Your utility costs will vary, depending on your location. They will typically include regular utilities such as gas, electric, water and sewer, and internet.
These costs should be less than with a traditional home, but you'll need to budget for them nonetheless. Many tiny homeowners reduce these costs, such as by installing solar panels or rainwater catchment barrels.
If you park on a friend's lot or in a tiny home community or RV park, you may not have to pay for many utilities at all, depending on your agreement with the landowner.
If you have a lot of belongings that don't fit in your tiny home, you may need to pay for storage.
Maintenance and Repairs
Maintenance costs will include typical repairs for leaky roofs, sagging siding, and broken appliances, but you'll also have a few other maintenance considerations. For example, if your tiny home is on wheels, and you move frequently, you may have to budget for more maintenance, just as you would budget for wear and tear on a car.
Maintenance costs depend in part on the quality of the initial build. If the construction was not done properly, you’re likely to face more repair bills.
Tiny house homeowners might face more insurance challenges than traditional homeowners. Just like with zoning laws, many insurance companies aren't sure how to classify tiny homes yet. The type of insurance you get may depend, for example, on whether the tiny house is built to Recreational Vehicle Industry Association (RVIA) standards, or it's certified by the National Organization for Alternative Housing (NOAH), or it’s built on a foundation.
Many companies do insure tiny homes, but you might have a more limited selection than if you were insuring a traditional home.

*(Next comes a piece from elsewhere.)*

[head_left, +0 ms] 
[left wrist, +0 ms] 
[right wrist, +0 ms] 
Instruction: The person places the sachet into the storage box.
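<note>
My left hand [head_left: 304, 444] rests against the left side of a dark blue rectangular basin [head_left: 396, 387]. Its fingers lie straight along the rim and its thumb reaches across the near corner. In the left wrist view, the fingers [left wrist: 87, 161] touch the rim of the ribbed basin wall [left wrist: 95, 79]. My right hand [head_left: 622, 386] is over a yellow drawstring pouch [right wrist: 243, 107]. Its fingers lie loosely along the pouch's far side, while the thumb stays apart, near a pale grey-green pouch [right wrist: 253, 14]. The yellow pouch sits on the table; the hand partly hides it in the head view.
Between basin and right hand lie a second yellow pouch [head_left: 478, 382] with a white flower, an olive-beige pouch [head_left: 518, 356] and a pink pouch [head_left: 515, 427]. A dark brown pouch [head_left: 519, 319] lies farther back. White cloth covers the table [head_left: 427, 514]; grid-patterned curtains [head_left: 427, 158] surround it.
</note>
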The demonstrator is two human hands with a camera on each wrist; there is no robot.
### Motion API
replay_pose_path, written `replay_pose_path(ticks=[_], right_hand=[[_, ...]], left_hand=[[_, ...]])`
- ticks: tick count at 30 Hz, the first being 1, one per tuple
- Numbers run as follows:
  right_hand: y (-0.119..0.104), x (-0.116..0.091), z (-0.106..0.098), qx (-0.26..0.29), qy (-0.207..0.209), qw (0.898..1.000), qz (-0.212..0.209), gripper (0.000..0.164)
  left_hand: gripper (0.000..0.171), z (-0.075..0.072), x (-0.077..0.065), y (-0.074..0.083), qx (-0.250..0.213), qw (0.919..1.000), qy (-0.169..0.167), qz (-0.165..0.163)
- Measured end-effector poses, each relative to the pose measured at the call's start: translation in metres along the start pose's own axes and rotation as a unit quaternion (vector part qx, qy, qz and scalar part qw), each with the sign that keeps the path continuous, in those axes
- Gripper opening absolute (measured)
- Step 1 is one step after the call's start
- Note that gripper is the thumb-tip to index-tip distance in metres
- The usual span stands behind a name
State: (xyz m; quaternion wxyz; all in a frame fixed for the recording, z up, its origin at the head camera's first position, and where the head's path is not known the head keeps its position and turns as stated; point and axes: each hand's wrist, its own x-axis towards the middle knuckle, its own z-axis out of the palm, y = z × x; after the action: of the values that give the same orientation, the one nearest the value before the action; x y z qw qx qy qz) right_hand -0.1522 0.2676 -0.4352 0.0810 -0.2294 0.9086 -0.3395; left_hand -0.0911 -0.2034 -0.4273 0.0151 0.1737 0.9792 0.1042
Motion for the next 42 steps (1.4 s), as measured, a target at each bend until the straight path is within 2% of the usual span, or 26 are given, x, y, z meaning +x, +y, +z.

Property and zoning laws, as well as your tiny home’s dimensions, may play a role in whether you can get homeowners insurance.
The Bottom Line
Tiny homes offer a much more affordable option for homebuyers in a market where home prices are a growing concern for many. Building a tiny house yourself or buying one used can help reduce costs even further over hiring a professional builder. However, if you make a small mistake, it can be costly down the line.
Weigh all the pros and cons in tiny home choices to determine which option may be right for you.
Frequently Asked Questions (FAQs)
How much does it cost to build a tiny house?
Costs can vary widely, but in general, you can expect to pay about $23,000 to build your own tiny house. Some prefab tiny home kits sell for well under $10,000.
How much does it cost to buy a tiny house?
New tiny homes from builders are the most expensive option and can cost anywhere from $45,000 to $150,000. Used tiny homes are typically cheaper, because tiny houses tend to depreciate in value.
Is it cheaper to buy or build a tiny house?
Your tiny house cost will typically be much cheaper if you build your own. In general, you can expect to pay more than double to buy a tiny house from a builder versus building one yourself. However, keep in mind that mistakes in construction can result in costly repairs later.